I dug deeper into the pack.
“Huzzah!” It was a soft cotton scarf that I use for a headband to keep the sweat out of my eyes. Holding opposing corners of the shortened Texas flag, I whirled it into a long roll and tied it into place.
By that time I was halfway down to the bottom in my search for snacks. I came up with a lockback knife, a compass, magnesium firestarter, one stick of fatback kindling, a small hand ax.
I had wondered where that went.
…and a cigar in a protective tube. I discarded the tube and stuck the cigar into the corner of my mouth, thinking that all I needed now was a card game.
“Woo hoo, my Zippo!” The lighter had gone dry, but that didn’t matter because I had windproof matches that are sticks from Hell when lit—then there it was.

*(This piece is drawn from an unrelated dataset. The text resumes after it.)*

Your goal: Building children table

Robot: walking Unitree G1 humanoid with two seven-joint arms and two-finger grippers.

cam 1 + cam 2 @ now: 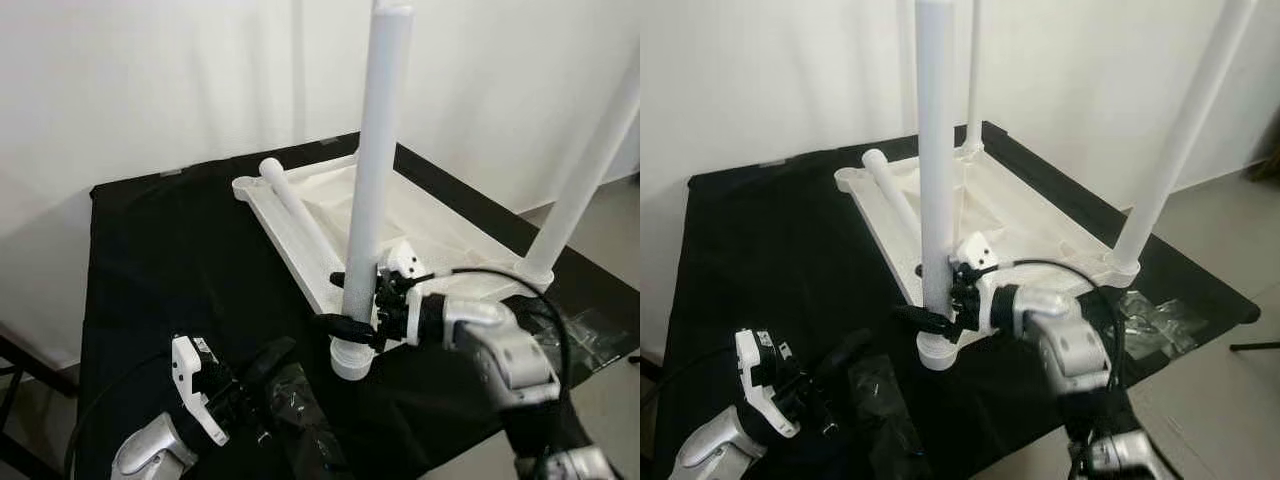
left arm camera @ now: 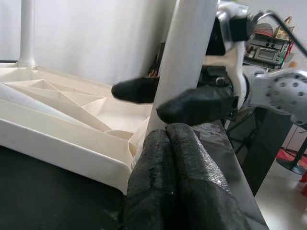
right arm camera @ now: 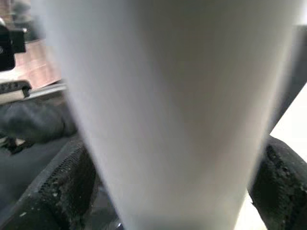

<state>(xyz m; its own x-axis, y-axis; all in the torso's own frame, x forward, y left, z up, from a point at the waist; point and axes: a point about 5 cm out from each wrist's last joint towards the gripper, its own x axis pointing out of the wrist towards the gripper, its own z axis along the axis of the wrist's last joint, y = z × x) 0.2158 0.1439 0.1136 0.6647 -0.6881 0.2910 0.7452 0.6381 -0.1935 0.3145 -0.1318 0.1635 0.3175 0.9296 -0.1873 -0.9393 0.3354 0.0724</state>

It was a true gustatory abomination called a Pumpkin Seed Flax energy bar the War Department had stuck in there. Hungry beyond imagination, I bit off half of one chunk. It did not taste like pumpkin, or any seed I’ve ever eaten, but old, dusty sawdust.
I choked it down and was thinking about eating the cigar when the War Department re-appeared. “What in the world…!!!???”
I rose to my full height amid the contents of my pack strewn on the trail, the empty snack packages, my spilled water bottle gurgling into the sand, the damp socks drying on a rock, and my new, updated apparel, the rain pants that probably looked like knickers.
“Have you ever heard of such a thing?”
Her eyes widened. “What?”
“This pack just blew up like those Samsung telephones. One minute everything was fine, and then wham! You know what I mean?”
“I sure do.” She sighed. “That explains the second before, and the second after I met you.”
She spun and left, leaving me to wonder at her statement, chewing the cigar for nourishment, because it sure tasted better than that flax bar.